The SOAP Encoding Data Model

The SOAP Encoding Data Model is a subset of the Directed Labeled Graph (DLG) class of data models. As such it provides a simple type system that is a generalization of common features found in type systems in programming languages, databases and semi-structured data. Edges in the graph are labelled with simple ("locally scoped") string values or ("globally scoped") URI-qualified names corresponding to the XML namespace mechanism. Nodes in the graph are either simple (datatyped) values or represent complex objects that are described by an aggregation of relations (labeled edges) to other values. Node datatyping as represented using URI references (for example to the XML Schema datatypes).

The SOAP Encoding Data Model abstracts away from the details of the referencing mechanisms (such as XML ID/IDREF, URI, XML element containment) that support any particular concrete encoding of a SOAP data graph. SOAP Encoding Data Model instances, regardless of encoding format, can be merged to aggregate the encoded information by folding together the abstract edge-labeled data graphs. Globally scoped (URI-named) edges and nodes provide one of many strategies to support SOAP data model merging. A node in the SOAP Encoding Data Model graph structure is said to be "URI-ref" labelled if it has an type of xsd:URIRef. SOAP graph merging provides one strategy to support Web service composition, by providing a common representation in which information fragments acquired from multiple Web serves can be combined.

The SOAP data model provides an abstract view of XML-encodable data graphs, represented as an unordered set of node-edge-node 3-tuples. XML serializations of the SOAP data model are by necessity ordered. All concrete XML encodings of the SOAP data model must therefore specify the significance of document (Infoset) ordering with respect to the abstract edge-labeled graph model. Within a compound value (complex node), each relation to another node is potentially distinguished by a role name, ordinal or both. In this latter case, the edge name itselfs corresponds to a pair of ordinal and role name. Datatyping information can be reflecting in the abstract graph structure through 'type' edges from literal nodes, with the 'type' pointing from some literal data to a node (typically URI-labelled) that reprsents the datatype of the literal node.

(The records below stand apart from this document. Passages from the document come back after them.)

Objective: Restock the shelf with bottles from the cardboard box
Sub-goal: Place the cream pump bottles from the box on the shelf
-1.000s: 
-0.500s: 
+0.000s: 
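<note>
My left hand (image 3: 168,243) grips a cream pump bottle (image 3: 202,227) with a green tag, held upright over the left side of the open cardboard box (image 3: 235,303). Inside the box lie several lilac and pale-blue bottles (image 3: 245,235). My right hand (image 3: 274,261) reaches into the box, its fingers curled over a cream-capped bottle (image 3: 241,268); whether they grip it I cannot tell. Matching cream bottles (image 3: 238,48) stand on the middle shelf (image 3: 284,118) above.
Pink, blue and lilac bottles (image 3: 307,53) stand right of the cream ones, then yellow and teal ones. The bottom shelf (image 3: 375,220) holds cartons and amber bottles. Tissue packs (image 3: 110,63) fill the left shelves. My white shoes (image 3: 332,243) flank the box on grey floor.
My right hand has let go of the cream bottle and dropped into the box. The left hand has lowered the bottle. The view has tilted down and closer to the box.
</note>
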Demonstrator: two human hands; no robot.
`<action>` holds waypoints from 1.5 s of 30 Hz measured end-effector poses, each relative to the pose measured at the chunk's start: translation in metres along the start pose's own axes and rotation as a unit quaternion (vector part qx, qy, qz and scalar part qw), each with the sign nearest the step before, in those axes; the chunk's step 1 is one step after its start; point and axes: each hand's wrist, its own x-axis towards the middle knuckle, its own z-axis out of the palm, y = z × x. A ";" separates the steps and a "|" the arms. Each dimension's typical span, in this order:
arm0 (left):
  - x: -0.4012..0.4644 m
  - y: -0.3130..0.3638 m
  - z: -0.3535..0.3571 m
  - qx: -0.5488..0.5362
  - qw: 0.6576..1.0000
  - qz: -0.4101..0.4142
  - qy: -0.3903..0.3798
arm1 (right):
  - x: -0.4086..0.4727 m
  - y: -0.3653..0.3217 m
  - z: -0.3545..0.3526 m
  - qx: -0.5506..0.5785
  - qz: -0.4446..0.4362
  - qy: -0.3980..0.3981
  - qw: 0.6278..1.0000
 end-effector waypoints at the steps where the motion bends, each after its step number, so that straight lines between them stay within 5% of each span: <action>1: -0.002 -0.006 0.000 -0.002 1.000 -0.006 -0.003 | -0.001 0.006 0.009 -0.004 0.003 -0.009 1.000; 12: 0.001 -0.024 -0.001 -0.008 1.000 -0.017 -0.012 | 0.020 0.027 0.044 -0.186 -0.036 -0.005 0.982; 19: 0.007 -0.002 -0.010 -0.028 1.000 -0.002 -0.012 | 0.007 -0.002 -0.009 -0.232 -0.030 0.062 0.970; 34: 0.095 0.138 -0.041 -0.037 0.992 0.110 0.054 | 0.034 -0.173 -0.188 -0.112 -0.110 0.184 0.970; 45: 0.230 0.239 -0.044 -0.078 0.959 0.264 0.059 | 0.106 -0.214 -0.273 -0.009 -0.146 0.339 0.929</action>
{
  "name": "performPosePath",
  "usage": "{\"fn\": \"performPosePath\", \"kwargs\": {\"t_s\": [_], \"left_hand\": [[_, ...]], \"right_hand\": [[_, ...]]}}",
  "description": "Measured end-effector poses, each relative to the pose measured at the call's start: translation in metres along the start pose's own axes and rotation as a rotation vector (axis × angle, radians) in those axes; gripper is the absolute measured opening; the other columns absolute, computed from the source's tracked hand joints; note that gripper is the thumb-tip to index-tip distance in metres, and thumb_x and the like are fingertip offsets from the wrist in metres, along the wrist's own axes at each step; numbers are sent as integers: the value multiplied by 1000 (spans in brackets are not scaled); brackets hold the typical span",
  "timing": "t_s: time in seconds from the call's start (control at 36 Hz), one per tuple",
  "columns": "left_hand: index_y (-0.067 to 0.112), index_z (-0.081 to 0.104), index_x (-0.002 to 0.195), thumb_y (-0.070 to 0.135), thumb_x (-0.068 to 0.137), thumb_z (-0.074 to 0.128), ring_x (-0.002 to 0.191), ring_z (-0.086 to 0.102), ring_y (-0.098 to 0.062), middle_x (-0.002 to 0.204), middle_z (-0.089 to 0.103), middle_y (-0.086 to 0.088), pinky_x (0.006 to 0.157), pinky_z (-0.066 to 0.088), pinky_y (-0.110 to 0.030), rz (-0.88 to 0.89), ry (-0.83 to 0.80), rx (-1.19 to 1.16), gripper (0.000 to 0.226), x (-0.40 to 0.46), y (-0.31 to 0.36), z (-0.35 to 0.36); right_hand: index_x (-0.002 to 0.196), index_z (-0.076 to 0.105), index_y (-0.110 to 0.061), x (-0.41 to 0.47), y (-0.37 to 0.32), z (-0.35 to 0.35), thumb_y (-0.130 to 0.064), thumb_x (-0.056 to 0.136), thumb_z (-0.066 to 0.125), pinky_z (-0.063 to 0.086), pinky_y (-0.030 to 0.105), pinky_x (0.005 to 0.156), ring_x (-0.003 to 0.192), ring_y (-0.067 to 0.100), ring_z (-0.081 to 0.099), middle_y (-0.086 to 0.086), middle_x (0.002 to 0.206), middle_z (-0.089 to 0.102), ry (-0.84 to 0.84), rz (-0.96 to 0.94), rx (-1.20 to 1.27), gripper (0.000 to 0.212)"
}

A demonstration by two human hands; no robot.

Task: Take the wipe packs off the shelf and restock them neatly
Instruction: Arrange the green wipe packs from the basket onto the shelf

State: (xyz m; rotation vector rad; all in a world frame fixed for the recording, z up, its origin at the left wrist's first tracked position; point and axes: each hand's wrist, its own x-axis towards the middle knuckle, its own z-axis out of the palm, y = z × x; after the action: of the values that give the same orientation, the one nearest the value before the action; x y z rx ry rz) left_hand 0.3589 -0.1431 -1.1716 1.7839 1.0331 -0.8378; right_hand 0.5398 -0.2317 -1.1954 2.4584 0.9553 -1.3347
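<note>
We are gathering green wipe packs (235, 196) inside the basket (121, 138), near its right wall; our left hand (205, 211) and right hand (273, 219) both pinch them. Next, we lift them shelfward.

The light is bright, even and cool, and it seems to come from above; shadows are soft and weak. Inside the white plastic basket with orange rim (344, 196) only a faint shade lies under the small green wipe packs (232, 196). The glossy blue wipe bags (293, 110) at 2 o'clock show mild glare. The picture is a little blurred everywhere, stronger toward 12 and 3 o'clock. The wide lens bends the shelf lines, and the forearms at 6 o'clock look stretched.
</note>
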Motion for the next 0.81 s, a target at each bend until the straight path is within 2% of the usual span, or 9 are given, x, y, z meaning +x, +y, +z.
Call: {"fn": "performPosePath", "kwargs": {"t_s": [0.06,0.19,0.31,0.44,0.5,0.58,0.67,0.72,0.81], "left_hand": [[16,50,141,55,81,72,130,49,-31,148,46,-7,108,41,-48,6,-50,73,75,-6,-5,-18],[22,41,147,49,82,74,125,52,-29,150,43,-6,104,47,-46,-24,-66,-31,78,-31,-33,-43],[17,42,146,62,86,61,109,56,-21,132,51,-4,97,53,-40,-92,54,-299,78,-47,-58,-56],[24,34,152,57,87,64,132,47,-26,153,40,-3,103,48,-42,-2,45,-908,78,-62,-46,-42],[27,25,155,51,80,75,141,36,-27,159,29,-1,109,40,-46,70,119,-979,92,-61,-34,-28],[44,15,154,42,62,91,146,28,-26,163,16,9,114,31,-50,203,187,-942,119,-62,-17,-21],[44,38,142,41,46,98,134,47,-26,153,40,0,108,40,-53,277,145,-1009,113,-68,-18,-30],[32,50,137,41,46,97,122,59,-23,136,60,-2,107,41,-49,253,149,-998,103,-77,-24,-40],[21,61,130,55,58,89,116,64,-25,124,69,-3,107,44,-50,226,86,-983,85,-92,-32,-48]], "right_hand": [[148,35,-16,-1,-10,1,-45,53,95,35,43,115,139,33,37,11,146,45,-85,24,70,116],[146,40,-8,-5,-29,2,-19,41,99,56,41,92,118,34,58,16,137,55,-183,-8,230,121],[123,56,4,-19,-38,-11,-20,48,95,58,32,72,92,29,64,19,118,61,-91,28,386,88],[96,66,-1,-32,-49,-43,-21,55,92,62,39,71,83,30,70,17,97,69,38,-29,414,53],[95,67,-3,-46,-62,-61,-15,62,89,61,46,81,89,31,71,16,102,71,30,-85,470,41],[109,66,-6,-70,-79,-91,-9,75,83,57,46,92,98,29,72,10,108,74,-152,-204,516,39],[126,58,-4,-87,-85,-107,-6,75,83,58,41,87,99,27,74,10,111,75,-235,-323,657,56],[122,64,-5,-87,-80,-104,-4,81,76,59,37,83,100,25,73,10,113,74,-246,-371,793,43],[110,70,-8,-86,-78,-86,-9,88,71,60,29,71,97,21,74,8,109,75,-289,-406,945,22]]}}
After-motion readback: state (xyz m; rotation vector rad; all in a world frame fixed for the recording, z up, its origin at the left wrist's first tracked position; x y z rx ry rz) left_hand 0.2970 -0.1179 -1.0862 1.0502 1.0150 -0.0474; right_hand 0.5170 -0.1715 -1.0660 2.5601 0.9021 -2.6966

The SOAP data model is consistent with, but does not specify, a number of mechanisms for describing a "DLG Schema" corresponding to meta-information about node and edges types in the SOAP data graph. UML, RDF and other representational formalisms may provide additional information about the node and edge types that occur in a SOAP data model instance. SOAP does not mandate the use of any particular mechanism for this. DLG-schema information can be used to support the concrete serialization of SOAP data graphs into XML, for example by providing information about cardinality or domain and range constraints on (globally scoped) edge types.

The SOAP Encoding syntax

The SOAP Encoding Data Model can more easily be presented through the use of examples that show SOAP Encoding deployed in SOAP 1.2 XML protocol messages. The goal of this document is to draw a distinction between SOAP Encoding as typically used and SOAP Encoding as it could be used. So we start with SOAP Encoding as typically used...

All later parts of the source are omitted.